As of 31 December 2020, there are 1,306 functioning jails in India, having 4,88,511 prisoners and actual capacity to house 4,14,033 prisoners. The 1,306 prisons in the country consist of 145 Central Jails, 413 District Jails, 565 Sub Jails, 88 Open Jails, 44 Special Jails, 29 Women Jails, 19 Borstal Schools and 3 Other Jails. Delhi has the highest number of Central Jails while Uttar Pradesh has the highest number of District Jails. Rajasthan has the highest total number of Jails.

States

Andhra Pradesh 
 Rajahmundry Central Prison
 Nellore Central Prison
 Kadapa Central Prison
 Visakhapatnam Central Prison
Besides the above four central prisons, the state has 7 district jails, 99 sub-jails, a women's jail and an open jail.

Arunachal Pradesh 
The state has two district jails at Itanagar and at Tezu respectively.

Assam 
 Guwahati Central Jail, Guwahati
 Tezpur Central Jail, Sonitpur
 Silchar Central Jail, Cachar
 Dibrugarh Central Jail
 Jorhat Central Jail
 Nagaon Central Jail
Apart from the above-mentioned 6 central jails, Assam has 22 district jails, 1 sub-jail, an open jail and a special jail.

Bihar 
 Beur Central Jail, Patna
 Central Jail, Buxar
 Central Jail, Gaya
 Central Jail, Motihari
 Central Jail, Purnea
 Special Central Jail, Bhagalpur
 Shahid Jubba Sahni Central Jail, Bhagalpur
 Shahid Khudi Ram Bose Central Jail, Muzaffarpur
The state also has 31 district jails, 17 sub-jails, a women's jail, an open jail and a special jail.

Chhattisgarh 
 Raipur Central Jail, Raipur
 Jagdalpur Central Jail, Jagdalpur
 Bilaspur Central Jail, Bilaspur
 Ambikapur Central Jail, Ambikapur
 Durg Central Jail, Durg
Chhattisgarh also has 11 district jails and 12 sub-jails.

Goa 
 Aguada Central Jail, Aguada

Goa also has one sub-jail (which is in this case is a women's jail).

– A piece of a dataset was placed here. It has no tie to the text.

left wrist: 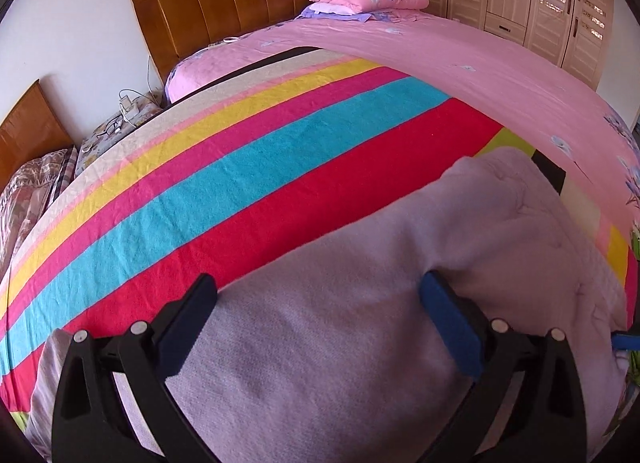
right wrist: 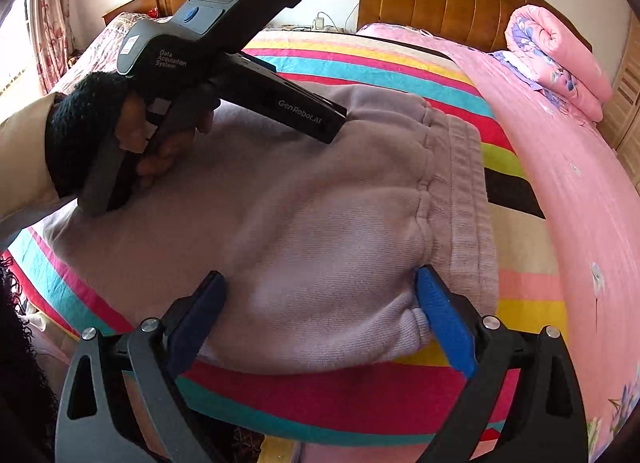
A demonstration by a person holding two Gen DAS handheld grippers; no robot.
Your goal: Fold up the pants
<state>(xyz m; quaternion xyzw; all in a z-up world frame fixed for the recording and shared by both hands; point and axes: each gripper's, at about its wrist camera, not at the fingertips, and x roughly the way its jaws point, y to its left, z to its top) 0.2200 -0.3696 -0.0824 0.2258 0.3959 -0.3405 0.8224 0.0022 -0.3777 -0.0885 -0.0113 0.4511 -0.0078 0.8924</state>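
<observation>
You have one pair of lilac pants folded on the striped blanket on the bed, and two tools over it: left tool and right tool, both wide open, gripping nothing.

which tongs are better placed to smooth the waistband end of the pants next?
Probably right. The right tongs hover open beside the waistband of the pants; the left tongs, also open, sit farther from it.
</observation>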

A modern central jail is under construction at Colvale, Bardez Goa.

Gujarat 
 Sabarmati Central Jail, Ahmedabad
 Vadodara Central Prison, Vadodara
 Rajkot Central Prison, Rajkot
 Lajpor Central Prison, Surat
Gujarat also has 7 district jails, 11 sub-jails, a women's jail, 2 open jails and 2 special jails.

Haryana 

 Central Jail, Ambala
 Central Jail-I, Hisar
 Central Jail-II, Hisar
Haryana also has 18 district jails.

Himachal Pradesh 
 Model Central Jail, Kanda, Shimla
 Model Central Jail, Nahan, Sirmaur
Himachal Pradesh also has 2 district jails, 8 sub-jails, 1 borstal school and an open air jail.

Jammu and Kashmir 
 Central Jail, Kotbhalwal, Jammu
 Central Jail, Kathidarwara, Srinagar
The state also has 10 district jails, 2 sub-jails and 2 correction centers.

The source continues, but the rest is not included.